Clearly, this battle to create a visible presence for Bentley needed a multi-layered approach. The brand produced only expensive premium luxury cars, so the targets would be best reached by what was being newly-christened, the ‘Lifestyle Media’. However, using Lifestyle magazines to reach luxury car buyers was (at the time) a completely ignored channel, which needed support from the specialist automotive press.
I figured the program would probably take about three years to have any impact, and it was vital that the automotive media was fully informed and briefed on the attributes of the Bentley brand, and to simplify communications I created a three-word communication to be used by all our executives and dealers during that time. We told anyone who would listen that Bentley was all about ‘Power, Performance and Presence’.

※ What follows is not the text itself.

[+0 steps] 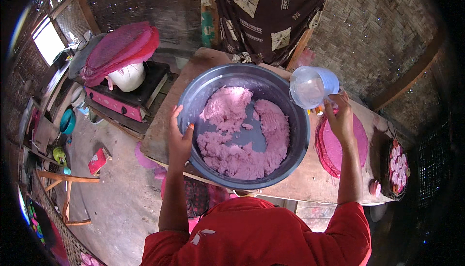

This brief description strongly resonated with one of the key, new target markets – the music icons, like Sean Combs (P.Diddy), and other rappers and recording stars.
However, we spread Bentley’s appeal across the sporting arena as well, attracting basketball star Shaquille O’Neil to the Brand by building him a personally-commissioned Bentley R coupe, which could accommodate his incredible height of 2.16m.
In 2001 Bentley NA President Alasdair Stewart, created a vital connection with fashion designer Ralph Lauren, who was already an owner of several significant vintage Bentleys, by delivering a personally-commissioned Bentley Arnage sedan.
A short time later we managed to co-opt help from actress Kim Cattrall (‘Sex & The City’) by ensuring she had the use of a Bentley R coupe, to visit her weekender in the Hamptons.
Once these associations broke cover in the media, we were ‘on the way’.